Faire beaucoup avec peu n’est le fait que des créateurs conséquents. François Bordes et Ann Loubert le prouvent. Les poèmes du premier et les dessins de la seconde ouvrent des fondrières où la lumière s’évade plutôt que s’amenuiser. La plasticienne dessine ce qui ne se dit pas et le poète montre ce que l’image ne peut « voir ».Croisées, les deux œuvres ne cherchent pas l’éclaircissement : elles témoignent de la complexité des formes de l’existence à travers des signes et des signalétiques qui surplombent l’abstrait et le concret. Des réseaux de déliaisons permettent de se perdre et de se retrouver dans un jeu de piste où la femme est à la fois introuvable tout en permettant qu’en l’homme comme en l’humus repoussent ses racines.
La « cosa » dont il est question ici aussi mentale qu’affective, présence qu’absence, paysagère qu’intérieure, mystique que sensuelle, primitive que « futuriste ». Des oublis ou pertes aux reprises, états d’âme et de vie jaillissent à coups de biffures dans une histoire de désir et d’échec (relatif).
Il y a là peu de matière mais pas de vide. Les traits ne bouchent pas les portes de l’action pure. Et dans les mots la conscience abasourdie restent une grâce noire et une coulée de sève sur le blanc. L’ensemble propose un état vibratoire et un vertige. Ce qu’Ann Loubert maintient, François Bordes le déséquilibre. L’inverse est vrai aussi. Et le livre avance sans répit ni repos. L’idée de trancher, de séparer ne revient pas. L’idée d’union non plus.

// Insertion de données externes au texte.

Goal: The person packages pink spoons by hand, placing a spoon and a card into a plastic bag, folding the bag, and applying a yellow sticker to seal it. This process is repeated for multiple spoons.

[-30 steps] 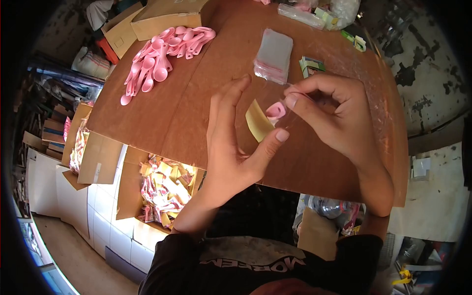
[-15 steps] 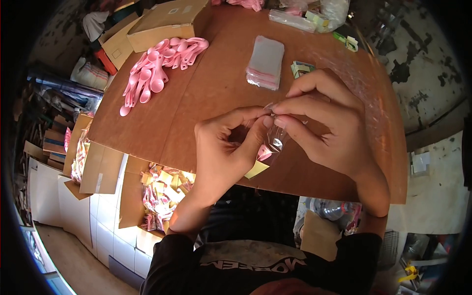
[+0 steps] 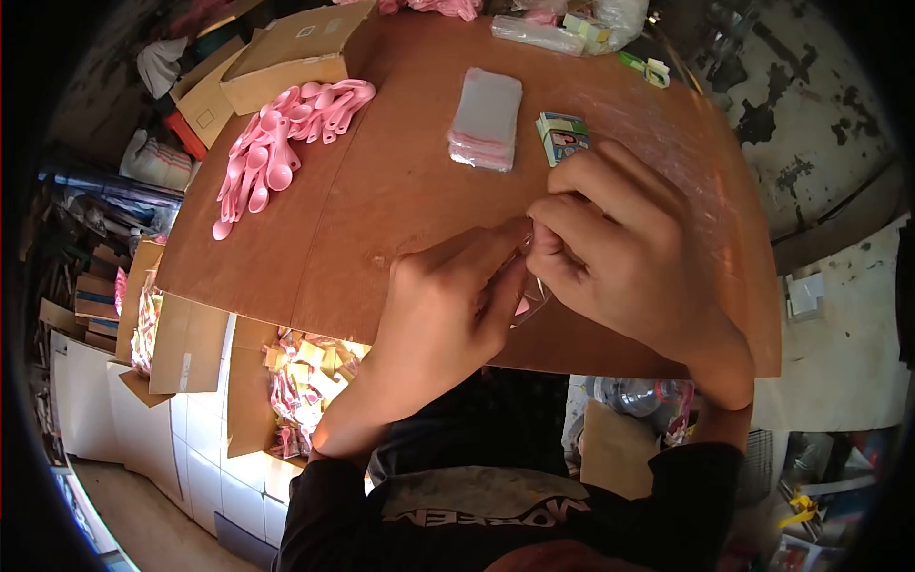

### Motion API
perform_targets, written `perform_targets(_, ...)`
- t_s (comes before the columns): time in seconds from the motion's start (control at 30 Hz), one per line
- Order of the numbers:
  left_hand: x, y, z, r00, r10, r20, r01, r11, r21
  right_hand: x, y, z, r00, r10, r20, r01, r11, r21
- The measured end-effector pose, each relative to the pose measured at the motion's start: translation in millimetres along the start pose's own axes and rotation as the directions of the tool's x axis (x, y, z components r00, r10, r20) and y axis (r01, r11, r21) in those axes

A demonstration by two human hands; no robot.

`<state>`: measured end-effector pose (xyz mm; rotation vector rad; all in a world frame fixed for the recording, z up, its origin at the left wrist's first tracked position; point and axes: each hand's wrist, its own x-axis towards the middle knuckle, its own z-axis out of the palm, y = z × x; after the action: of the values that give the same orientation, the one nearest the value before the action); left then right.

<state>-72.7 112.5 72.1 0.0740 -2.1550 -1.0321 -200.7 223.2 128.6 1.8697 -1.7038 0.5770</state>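
Observation:
Both my hands meet over the near part of the brown table (image 3: 381,229), pinching the upper end of a clear plastic bag (image 3: 536,310). My left hand (image 3: 453,305) is closed on the bag's left side, and my right hand (image 3: 620,243) is closed on its right side with fingers curled. Inside the bag a bit of something pink (image 3: 522,306) shows; my left hand hides most of it. Beyond my hands lies a stack of flat clear bags (image 3: 486,114). Next to my right hand is a stack of small printed cards (image 3: 560,135).
Pink plastic spoons (image 3: 272,143) lie heaped at the left, in front of a cardboard box (image 3: 300,57). Plastic-wrapped packs (image 3: 538,36) sit at the far edge. Below the table's near edge stands an open carton (image 3: 253,381) full of filled packets (image 3: 305,381).
My hands have drawn closer together at the bag's top, and the right fingers have curled in. The bag and its contents are more hidden. The view has shifted slightly.

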Motion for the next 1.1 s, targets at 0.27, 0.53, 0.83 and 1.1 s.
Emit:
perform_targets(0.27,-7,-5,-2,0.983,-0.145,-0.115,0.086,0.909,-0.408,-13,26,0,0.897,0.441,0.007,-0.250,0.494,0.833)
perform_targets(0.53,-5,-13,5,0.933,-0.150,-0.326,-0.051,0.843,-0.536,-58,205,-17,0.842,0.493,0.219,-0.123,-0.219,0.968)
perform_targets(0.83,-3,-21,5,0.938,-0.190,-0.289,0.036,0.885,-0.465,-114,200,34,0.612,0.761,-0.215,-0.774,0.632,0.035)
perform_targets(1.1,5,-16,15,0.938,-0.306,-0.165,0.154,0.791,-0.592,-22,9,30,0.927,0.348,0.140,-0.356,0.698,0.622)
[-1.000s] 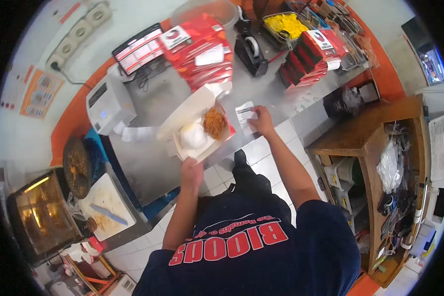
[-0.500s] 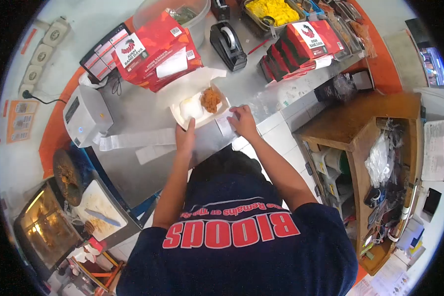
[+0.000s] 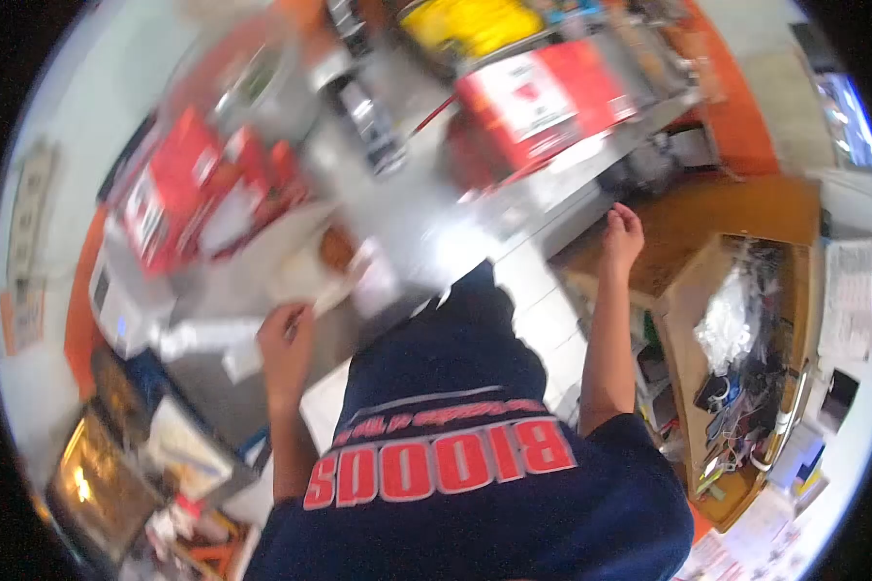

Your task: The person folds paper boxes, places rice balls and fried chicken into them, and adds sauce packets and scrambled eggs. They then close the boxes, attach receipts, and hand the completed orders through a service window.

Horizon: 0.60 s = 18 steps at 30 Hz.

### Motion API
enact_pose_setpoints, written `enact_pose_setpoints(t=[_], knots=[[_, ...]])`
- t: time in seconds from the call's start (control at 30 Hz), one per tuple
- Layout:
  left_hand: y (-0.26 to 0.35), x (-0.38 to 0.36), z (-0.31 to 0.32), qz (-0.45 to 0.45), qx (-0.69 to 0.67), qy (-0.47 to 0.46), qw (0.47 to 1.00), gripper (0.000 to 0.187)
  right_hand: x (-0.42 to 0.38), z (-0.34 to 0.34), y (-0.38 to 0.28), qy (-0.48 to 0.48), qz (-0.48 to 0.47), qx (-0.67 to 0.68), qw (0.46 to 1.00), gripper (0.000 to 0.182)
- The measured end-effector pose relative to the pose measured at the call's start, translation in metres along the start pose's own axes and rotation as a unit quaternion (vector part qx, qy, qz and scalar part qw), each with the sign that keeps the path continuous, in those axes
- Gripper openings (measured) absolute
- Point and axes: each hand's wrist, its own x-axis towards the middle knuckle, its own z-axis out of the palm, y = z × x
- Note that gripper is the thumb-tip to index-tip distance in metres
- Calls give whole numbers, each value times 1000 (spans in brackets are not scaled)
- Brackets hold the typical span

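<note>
The picture is smeared by motion. An open white food box (image 3: 305, 271) with a piece of fried chicken (image 3: 337, 250) lies on the steel counter (image 3: 426, 223). My left hand (image 3: 286, 334) grips the box's near edge. A white receipt (image 3: 378, 286) lies beside the box. My right hand (image 3: 622, 230) is off to the right, past the counter's end and above the wooden shelf unit (image 3: 736, 208). Its fingers are loosely curled and nothing shows in it.
Stacks of red cartons stand at the left (image 3: 179, 194) and the back right (image 3: 543, 92). A tape dispenser (image 3: 368, 111), a tray of yellow food (image 3: 470, 19) and a white printer (image 3: 116, 300) are also on the counter. A lit warmer (image 3: 92, 479) sits low left.
My right hand has left the receipt by the box and swung right to the wooden shelf. The view has turned and blurred. My left hand stays at the box.
</note>
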Motion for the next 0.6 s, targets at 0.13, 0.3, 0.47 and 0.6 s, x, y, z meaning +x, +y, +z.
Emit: enact_pose_setpoints(t=[0.13, 0.3, 0.47, 0.6], knots=[[98, 24, 43, 9, -94, 32, 995, 19, 170, 9, -31, 51, -81, -12, 995, 19], [185, 42, 93, 24, -89, 120, 989, 20, 350, 94, -53, 27, -201, -59, 977, 17], [194, 30, 112, -25, -52, 210, 976, 19, 468, 216, -75, -33, -263, -118, 957, 20], [189, 11, 117, -76, -1, 250, 965, 25, 521, 312, -102, -83, -267, -57, 959, 21]])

L’image est arrachée à elle-même dans une patience piaffante. Et le texte se dégage de toute passivité. D’où la brûlure et la cendre d’un tel travail. Entre sobriété et intransigeance, les créateurs créent des avancées, des chutes et une remontée. Dessin et texte soulèvent le monde, le recommencent dans un minimalisme particulier : celui du constat mais aussi de l’attente du plus présent des avenirs.
C’est pourquoi, s’il existe un mourir dans cette approche, l’espace y demeure sidéral et sidérant. S’y éprouve le moment fragile où l’être retrouve son langage primitif.
jean-paul gavard-perret.
François Bordes & Ann Loubert, Cosa, L’Atelier Contemporain, Strasbourg, 2017, 80 p. — 15,00 €.